Data items –
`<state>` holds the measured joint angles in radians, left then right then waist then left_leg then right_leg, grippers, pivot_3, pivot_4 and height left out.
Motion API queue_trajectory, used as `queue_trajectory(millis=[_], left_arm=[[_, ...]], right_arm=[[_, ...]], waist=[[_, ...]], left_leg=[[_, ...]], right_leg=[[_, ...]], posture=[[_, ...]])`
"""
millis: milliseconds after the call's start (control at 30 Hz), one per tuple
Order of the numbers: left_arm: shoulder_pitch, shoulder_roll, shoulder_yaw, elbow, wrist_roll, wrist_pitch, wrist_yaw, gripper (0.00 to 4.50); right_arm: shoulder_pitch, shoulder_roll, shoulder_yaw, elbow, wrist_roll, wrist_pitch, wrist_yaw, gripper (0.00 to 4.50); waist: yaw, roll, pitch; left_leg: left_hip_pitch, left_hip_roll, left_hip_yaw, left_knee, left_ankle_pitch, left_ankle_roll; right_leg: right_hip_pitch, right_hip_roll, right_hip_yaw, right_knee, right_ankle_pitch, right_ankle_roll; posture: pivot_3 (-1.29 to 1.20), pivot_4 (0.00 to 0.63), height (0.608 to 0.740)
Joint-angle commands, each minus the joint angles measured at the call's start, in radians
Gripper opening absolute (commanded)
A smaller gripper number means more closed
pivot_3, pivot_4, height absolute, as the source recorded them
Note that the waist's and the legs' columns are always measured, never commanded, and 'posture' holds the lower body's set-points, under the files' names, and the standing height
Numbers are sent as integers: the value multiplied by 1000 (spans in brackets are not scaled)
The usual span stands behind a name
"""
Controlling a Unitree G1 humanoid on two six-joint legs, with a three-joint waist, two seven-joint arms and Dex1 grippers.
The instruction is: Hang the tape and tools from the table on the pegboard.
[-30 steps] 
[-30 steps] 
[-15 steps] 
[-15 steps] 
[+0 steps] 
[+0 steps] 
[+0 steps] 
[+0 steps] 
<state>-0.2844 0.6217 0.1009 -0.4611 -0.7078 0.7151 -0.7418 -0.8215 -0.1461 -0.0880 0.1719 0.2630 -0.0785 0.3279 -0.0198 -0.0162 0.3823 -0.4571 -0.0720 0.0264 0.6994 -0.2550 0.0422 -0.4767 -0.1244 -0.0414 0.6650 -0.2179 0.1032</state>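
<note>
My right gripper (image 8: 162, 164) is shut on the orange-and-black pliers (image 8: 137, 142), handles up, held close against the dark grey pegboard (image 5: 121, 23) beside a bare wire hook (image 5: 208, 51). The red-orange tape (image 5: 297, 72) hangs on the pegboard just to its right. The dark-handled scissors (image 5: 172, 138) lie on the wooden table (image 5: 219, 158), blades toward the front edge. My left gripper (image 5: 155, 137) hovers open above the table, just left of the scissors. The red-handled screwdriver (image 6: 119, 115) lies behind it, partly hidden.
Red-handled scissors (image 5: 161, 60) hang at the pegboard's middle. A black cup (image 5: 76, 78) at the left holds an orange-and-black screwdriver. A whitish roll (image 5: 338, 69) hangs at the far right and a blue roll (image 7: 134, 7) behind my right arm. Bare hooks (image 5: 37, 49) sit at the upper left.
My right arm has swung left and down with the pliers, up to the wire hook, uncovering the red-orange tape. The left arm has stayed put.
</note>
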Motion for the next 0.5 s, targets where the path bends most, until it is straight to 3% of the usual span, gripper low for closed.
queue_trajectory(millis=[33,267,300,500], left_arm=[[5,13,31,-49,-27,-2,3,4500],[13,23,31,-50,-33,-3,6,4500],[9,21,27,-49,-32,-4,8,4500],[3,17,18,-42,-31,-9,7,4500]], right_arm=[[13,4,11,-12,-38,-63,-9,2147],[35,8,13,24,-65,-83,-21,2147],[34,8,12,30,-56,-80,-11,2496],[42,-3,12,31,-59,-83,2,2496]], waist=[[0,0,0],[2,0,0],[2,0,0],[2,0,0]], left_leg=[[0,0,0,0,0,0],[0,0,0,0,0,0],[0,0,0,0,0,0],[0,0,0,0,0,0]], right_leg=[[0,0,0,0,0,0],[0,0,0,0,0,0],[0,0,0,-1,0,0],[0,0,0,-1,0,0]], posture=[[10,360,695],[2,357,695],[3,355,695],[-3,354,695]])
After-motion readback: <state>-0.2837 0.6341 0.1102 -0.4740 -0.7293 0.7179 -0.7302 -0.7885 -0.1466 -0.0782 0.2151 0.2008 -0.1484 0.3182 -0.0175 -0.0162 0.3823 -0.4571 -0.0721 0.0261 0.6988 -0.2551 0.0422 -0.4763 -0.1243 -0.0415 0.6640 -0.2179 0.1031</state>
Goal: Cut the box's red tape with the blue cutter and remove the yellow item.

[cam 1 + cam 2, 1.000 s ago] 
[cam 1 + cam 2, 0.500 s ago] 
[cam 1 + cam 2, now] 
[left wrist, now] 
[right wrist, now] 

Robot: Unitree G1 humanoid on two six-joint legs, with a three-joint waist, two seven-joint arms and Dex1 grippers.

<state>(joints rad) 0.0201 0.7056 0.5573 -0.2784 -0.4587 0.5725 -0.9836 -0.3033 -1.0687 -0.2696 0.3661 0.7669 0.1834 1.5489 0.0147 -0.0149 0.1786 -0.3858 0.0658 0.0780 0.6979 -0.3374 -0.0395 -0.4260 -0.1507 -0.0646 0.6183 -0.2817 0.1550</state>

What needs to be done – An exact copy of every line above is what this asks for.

Exercise solution –
`<state>` holds the measured joint angles in radians, left then right then waist then left_leg then right_leg, grippers, pivot_3, pivot_4 and height left out.
Motion API queue_trajectory, used as `queue_trajectory(millis=[_], left_arm=[[_, ...]], right_arm=[[_, ...]], waist=[[_, ...]], left_leg=[[_, ...]], right_leg=[[_, ...]], posture=[[_, ...]])`
"""
millis: milliseconds after the call's start (control at 30 Hz), one per tuple
Order of the numbers: left_arm: shoulder_pitch, shoulder_roll, shoulder_yaw, elbow, wrist_roll, wrist_pitch, wrist_yaw, gripper (0.00 to 4.50); right_arm: shoulder_pitch, shoulder_roll, shoulder_yaw, elbow, wrist_roll, wrist_pitch, wrist_yaw, gripper (0.00 to 4.50); waist: yaw, roll, pitch; left_leg: left_hip_pitch, left_hip_roll, left_hip_yaw, left_knee, left_ankle_pitch, left_ankle_roll; right_leg: right_hip_pitch, right_hip_roll, right_hip_yaw, right_knee, right_ankle_pitch, right_ankle_roll; posture: pivot_3 (-1.29 to 1.20), pivot_4 (0.00 to 0.63), height (0.608 to 0.740)
Joint-angle commands, each minus the joint angles measured at the call's start, in radians
Gripper opening absolute (commanded)
A smaller gripper number means more closed
pivot_3, pivot_4, height absolute, as the source recorded them
Note that the waist's and the legs' columns are always measured, never commanded, and 'posture' holds the lower body's set-points, under the files' names, and the standing height
Numbers are sent as integers: the value multiplied by 1000 (spans in brackets are not scaled)
The usual span stands behind a name
"""
Controlling a Unitree G1 humanoid on two six-joint legs, with a three-joint waist, two seven-joint arms and Dex1 grippers.
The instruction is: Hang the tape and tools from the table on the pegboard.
[-30 steps] 
[-30 steps] 
[-15 steps] 
[-15 steps] 
[+0 steps] 
[+0 steps] 
[+0 steps] 
[+0 steps] 
<state>-0.2844 0.6217 0.1009 -0.4611 -0.7078 0.7151 -0.7418 -0.8215 -0.1461 -0.0880 0.1719 0.2630 -0.0785 0.3279 -0.0198 -0.0162 0.3823 -0.4571 -0.0720 0.0264 0.6994 -0.2550 0.0422 -0.4767 -0.1244 -0.0414 0.6650 -0.2179 0.1032</state>
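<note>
My right gripper (image 8: 162, 164) is shut on the orange-and-black pliers (image 8: 137, 142), handles up, held close against the dark grey pegboard (image 5: 121, 23) beside a bare wire hook (image 5: 208, 51). The red-orange tape (image 5: 297, 72) hangs on the pegboard just to its right. The dark-handled scissors (image 5: 172, 138) lie on the wooden table (image 5: 219, 158), blades toward the front edge. My left gripper (image 5: 155, 137) hovers open above the table, just left of the scissors. The red-handled screwdriver (image 6: 119, 115) lies behind it, partly hidden.
Red-handled scissors (image 5: 161, 60) hang at the pegboard's middle. A black cup (image 5: 76, 78) at the left holds an orange-and-black screwdriver. A whitish roll (image 5: 338, 69) hangs at the far right and a blue roll (image 7: 134, 7) behind my right arm. Bare hooks (image 5: 37, 49) sit at the upper left.
My right arm has swung left and down with the pliers, up to the wire hook, uncovering the red-orange tape. The left arm has stayed put.
</note>
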Motion for the next 0.5 s, targets where the path bends most, until it is straight to 3% of the usual span, gripper low for closed.
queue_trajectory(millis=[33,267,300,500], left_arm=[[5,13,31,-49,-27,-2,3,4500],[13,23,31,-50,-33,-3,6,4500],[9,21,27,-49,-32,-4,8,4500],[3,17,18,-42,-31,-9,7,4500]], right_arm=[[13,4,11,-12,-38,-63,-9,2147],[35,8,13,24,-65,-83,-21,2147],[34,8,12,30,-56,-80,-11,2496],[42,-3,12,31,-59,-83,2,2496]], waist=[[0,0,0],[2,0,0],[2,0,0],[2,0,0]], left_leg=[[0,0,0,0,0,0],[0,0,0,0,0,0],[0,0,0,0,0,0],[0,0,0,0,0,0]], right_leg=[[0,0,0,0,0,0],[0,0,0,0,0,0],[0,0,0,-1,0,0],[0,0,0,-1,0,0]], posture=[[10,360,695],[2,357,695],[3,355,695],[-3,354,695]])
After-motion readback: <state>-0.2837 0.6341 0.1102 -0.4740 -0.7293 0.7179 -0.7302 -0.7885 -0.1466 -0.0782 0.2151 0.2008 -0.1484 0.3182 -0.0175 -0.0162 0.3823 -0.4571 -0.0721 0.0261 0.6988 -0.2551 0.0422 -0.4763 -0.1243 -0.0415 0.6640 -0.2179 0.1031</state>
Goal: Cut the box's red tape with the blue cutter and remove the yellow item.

[cam 1 + cam 2, 1.000 s ago] 
[cam 1 + cam 2, 0.500 s ago] 
[cam 1 + cam 2, now] 
[left wrist, now] 
[right wrist, now] 

Robot: Unitree G1 humanoid on two six-joint legs, with a three-joint waist, two seven-joint arms and Dex1 grippers.

<state>(joints rad) 0.0201 0.7056 0.5573 -0.2784 -0.4587 0.5725 -0.9836 -0.3033 -1.0687 -0.2696 0.3661 0.7669 0.1834 1.5489 0.0147 -0.0149 0.1786 -0.3858 0.0658 0.0780 0.6979 -0.3374 -0.0395 -0.4260 -0.1507 -0.0646 0.6183 -0.2817 0.1550</state>

Nothing more is needed to complete the output.